• _Task description_
In the data below, find every line with the string "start" and pull it out.

---------------

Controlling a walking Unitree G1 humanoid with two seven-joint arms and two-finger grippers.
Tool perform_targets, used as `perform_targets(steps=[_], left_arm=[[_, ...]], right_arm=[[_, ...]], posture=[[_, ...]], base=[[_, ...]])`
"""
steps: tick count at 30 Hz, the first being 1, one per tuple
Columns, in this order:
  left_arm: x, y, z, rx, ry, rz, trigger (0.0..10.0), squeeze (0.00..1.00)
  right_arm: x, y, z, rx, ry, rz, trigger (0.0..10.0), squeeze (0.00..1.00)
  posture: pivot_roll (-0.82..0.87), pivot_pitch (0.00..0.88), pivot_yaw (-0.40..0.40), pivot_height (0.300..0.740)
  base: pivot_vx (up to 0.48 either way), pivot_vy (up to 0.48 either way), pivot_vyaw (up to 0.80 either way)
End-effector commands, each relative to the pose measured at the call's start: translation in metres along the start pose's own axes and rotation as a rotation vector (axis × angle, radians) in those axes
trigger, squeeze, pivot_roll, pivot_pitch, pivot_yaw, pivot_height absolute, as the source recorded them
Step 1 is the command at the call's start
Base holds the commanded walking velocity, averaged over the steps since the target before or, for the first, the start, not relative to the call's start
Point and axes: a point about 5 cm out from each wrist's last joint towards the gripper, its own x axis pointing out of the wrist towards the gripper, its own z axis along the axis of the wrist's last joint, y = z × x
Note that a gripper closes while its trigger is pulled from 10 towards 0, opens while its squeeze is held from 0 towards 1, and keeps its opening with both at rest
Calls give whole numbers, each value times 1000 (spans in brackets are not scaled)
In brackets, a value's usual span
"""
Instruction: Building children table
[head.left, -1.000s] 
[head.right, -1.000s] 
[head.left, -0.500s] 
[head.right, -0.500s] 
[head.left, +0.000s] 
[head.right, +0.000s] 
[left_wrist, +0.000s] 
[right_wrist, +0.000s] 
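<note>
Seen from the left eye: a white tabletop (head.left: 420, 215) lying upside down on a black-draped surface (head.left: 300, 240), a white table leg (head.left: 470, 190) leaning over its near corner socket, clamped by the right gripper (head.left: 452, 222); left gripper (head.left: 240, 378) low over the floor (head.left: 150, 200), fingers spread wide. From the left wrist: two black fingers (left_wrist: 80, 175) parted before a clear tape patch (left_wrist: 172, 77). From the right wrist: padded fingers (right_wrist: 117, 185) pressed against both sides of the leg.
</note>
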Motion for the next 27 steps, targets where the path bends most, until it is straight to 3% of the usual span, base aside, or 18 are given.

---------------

• _The answer_
End-effector commands, each relative to the pose measured at the call's start: translation in metres along the start pose's own axes and rotation as a rotation vector (axis × angle, radians) in those axes
Step 1 is the command at the call's start
Base holds the commanded walking velocity, averaged over the steps since the target before or, for the first, the start, not relative to the call's start

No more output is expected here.